Où l’on apprend que…
§ J’étais dans le train, complètement assommé. Le train me berce et souvent je m’endors, mais j’étais encore plus naze parce que j’avais pas dormi, ou mal, et j’avais passé toute cette foutue journée à Lyon dans une réunion à la con, avec des connards dont la vie se résume à leur PIB. Je souffre de plus en plus d’une maladie qui pourrait s’appeler dégoût — ou lassitude — ou ennui. Mélancolie peut-être.
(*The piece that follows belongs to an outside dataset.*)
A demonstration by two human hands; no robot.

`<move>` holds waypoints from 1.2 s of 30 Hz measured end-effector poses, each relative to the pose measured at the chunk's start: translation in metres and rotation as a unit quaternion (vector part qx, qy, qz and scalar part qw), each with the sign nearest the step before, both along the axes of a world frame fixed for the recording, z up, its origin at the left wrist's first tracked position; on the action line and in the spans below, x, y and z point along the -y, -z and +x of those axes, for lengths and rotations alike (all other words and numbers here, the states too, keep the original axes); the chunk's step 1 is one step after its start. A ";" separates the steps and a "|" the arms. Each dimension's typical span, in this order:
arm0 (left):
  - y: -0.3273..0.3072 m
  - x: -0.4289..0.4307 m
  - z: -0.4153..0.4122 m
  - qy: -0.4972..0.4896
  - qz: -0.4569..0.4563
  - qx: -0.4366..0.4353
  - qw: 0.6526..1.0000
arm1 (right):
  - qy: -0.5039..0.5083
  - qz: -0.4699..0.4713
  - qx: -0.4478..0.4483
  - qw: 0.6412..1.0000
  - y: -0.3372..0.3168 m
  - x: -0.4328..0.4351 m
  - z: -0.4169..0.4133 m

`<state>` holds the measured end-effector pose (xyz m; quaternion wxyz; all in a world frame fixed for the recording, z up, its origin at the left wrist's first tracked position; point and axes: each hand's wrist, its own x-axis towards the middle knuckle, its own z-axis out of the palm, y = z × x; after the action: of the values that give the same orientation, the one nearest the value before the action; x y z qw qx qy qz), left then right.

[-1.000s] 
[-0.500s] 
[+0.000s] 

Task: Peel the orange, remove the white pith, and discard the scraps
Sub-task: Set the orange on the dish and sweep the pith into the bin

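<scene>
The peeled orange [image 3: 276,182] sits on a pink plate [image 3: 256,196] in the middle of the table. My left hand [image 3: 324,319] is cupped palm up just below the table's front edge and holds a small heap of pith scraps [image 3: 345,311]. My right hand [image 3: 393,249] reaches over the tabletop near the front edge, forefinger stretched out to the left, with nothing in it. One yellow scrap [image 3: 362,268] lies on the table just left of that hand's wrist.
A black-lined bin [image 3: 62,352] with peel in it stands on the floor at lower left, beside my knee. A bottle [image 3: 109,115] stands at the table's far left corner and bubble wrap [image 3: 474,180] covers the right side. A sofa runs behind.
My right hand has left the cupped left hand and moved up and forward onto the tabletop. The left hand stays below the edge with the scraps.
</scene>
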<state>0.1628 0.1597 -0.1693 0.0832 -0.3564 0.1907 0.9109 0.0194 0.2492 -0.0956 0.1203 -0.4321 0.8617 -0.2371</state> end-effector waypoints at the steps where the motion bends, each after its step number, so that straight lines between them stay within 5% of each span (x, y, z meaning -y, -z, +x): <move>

§ C’est parce qu’il s’est mis à ronfler que je me suis rendu compte de sa présence —
§ Mon voisin — enfin on n’était pas côte à côte, faut pas exagérer — portait un perfecto. Le froid dans ce foutu wagon de TER atténuait son odeur, mais ça se voyait à ses vêtements, à sa gueule, qu’il puait. Il avait un pansement sur la main, sur lequel on voyait les tâches faites par ses phalanges en sang. Le genre de détail qui te fait tourner la tête. Il s’est réveillé d’un coup et m’a demandé l’heure. Je lui ai dit que je n’en avais aucune idée. — T’as pas l’heure ? Genre t’es un con si t’as pas l’heure. Je ne lui ai pas fait remarquer que lui non plus, puis il s’est frappé le front en disant « Mais j’ai mon portable », puis il a ajouté : « Comme ça je vais te la donner ». On s’est remercié. Je ne sais pas ce qui est le plus réconfortant, ni même si ça l’est d’ailleurs ; que des expressions soient actualisées dans le réel (se frapper le front) ou que des réflexes ne soient pas pris (téléphone ≠ horloge). Bien qu’il soit une espèce de clochard demeuré, ce type m’a illuminé la soirée.